Segundo, porque o que interessa efetivamente ao jornal difundir - que tal alternância é um bem em si mesma, que é necessária pois constituiria prova de democracia sadia, e que estaria ameaçada por novas eleições que mantivessem (ou, nos âmbitos municipal e estadual, colocassem) o PT no poder - não passa de wishful thinking da plutocracia midiática paulista (e das forças políticas que apoia).
Pois, ao contrário do que afirma o editorial de hoje do Estadão, a ocorrência de revezamento no poder não é, necessariamente, uma qualidade da democracia. A ciência política contemporânea substituiu essa premissa factual, descontextualizada e restrita às cores partidárias dos mandatos políticos por critérios mais objetivos e ligados à concepção, estruturação e aos modos de exercício da democracia eleitoral.

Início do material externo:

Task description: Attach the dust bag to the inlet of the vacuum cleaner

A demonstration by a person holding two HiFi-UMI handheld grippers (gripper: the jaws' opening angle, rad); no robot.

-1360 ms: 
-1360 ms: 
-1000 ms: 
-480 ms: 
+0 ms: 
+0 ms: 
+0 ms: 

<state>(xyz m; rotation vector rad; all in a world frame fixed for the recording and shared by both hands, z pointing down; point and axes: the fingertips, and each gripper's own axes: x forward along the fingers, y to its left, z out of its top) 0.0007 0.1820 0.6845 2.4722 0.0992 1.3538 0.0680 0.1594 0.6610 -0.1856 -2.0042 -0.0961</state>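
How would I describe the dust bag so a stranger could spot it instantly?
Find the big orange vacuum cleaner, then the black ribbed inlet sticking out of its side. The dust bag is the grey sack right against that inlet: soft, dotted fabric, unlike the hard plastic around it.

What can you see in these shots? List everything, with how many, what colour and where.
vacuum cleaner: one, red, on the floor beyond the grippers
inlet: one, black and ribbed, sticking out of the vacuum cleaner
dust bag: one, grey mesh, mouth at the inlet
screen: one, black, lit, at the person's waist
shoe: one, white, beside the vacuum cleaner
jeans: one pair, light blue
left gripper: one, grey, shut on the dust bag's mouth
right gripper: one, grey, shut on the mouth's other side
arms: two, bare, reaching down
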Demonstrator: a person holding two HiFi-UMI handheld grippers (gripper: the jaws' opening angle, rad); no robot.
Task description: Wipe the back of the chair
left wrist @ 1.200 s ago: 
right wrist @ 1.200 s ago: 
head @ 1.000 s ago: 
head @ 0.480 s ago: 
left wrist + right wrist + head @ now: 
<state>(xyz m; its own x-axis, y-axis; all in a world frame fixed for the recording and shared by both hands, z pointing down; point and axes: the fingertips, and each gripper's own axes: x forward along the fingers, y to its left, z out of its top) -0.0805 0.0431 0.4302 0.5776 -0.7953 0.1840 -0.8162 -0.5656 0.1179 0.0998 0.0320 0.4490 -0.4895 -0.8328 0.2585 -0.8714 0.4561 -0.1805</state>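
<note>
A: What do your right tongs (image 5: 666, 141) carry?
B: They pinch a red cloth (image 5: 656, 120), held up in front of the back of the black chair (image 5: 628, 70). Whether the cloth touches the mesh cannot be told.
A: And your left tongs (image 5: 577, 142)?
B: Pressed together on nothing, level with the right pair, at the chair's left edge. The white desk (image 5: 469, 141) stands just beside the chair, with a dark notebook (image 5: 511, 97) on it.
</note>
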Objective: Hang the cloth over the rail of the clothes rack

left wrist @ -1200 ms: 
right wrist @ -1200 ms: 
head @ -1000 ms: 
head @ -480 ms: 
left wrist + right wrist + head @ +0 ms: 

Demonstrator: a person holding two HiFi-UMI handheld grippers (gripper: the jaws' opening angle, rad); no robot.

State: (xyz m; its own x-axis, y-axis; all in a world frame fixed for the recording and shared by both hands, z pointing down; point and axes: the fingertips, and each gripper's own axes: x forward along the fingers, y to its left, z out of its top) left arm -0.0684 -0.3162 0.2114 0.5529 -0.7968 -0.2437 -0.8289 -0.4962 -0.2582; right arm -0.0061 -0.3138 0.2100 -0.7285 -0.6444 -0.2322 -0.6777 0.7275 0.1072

O que se deve observar é, segundo tal escola, se as eleições são limpas, se são disponibilizadas informações suficientes ao eleitor (no que se refere à atuação governamental e da oposição e ao funcionamento da própria eleição), se a Justiça Eleitoral funciona, se a mídia é pluralista, desconcentrada e mantém um bom grau de independência em relação ao poder político-econômico, se há livre fiscalização internacional dos pleitos, se os mecanismos de voto e de apuração são confiáveis e a vontade do eleitor é soberana, entre outros quesitos. Cumpridas tais exigências, é perfeitamente lícito e democrático que se decida por manter uma determinada força político-partidária no poder por quantas vezes os eleitores decidirem.
Porém, no afã de sacar do poder as forças contra as quais se coloca, a grande imprensa - numa postura que contraria a deontologia básica do jornalismo - não se limita a servir de linha auxiliar dos partidos que apoia, ecoando o denuncismo vazio que, na falta de um projeto para o país, vem praticando na última década. Em estágio pré-falimentar e contaminada pelo desespero serrista, a plutocracia midiática paulista vai mais além: ousa querer ditar regras e criar mitos que venham a condicionar a democracia brasileira, de modo a distorcê-la e, em decorrência, inibi-la. Não passarão!